Page MenuHomePhabricator

Plan/design a session storage service
Closed, ResolvedPublic

Description

Once questions about the external interface have been answered, we'll need to plan the remainder of the implementation, including the use of technologies, and operational semantics.

Mediawiki Integration

Mediawiki supports plugging of session persistence using a BagOStuff implementation, and there already exists a RESTBagOStuff, (apparently created for this purpose).

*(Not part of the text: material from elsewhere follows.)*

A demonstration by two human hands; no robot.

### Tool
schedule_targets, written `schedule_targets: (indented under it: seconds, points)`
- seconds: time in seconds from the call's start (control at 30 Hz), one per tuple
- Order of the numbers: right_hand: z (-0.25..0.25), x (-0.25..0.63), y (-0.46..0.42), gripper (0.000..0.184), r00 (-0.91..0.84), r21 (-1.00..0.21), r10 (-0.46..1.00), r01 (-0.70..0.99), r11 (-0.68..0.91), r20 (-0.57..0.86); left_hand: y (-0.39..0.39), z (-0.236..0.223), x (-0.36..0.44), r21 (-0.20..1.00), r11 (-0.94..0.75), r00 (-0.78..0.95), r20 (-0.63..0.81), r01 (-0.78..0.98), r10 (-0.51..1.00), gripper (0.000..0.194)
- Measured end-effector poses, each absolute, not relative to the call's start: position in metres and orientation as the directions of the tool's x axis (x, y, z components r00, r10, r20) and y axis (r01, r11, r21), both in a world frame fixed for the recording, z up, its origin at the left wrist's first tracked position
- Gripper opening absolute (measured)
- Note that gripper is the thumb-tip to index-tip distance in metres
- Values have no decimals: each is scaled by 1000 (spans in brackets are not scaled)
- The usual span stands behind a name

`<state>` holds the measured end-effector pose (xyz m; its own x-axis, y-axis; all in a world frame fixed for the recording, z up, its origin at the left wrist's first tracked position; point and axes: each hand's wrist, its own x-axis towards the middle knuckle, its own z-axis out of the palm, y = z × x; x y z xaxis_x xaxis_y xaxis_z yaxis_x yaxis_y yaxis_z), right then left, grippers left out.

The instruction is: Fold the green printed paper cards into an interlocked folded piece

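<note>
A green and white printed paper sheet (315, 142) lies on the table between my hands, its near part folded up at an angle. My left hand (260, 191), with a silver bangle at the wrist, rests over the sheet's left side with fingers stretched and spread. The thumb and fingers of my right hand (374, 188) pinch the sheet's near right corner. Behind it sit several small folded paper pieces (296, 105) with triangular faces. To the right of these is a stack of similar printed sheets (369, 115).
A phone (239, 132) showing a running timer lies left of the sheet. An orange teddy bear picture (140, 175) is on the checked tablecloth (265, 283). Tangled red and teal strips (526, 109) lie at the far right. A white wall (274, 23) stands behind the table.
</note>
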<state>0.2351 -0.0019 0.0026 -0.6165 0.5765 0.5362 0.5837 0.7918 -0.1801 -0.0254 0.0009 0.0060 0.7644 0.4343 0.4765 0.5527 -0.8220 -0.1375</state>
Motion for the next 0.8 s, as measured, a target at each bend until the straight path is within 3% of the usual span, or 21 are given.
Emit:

The only issue with RESTBagOStuff is that it uses PHP's serialize() and unserialize() for the body of PUT and the response of GET respectively, and we have specified JSON. Options include: Updating the existing implementation as a breaking change, update the existing implementation to support optional (configurable) JSON encoding, or creating another implementation based on RESTBagOStuff.

Replication semantics

Based on the requirements for session storage, we should be able to assume in all cases that GET and PUT use Cassandra's ConsistencyLevel.LOCAL_QUORUM and that DELETE uses ConsistencyLevel.EACH_QUORUM.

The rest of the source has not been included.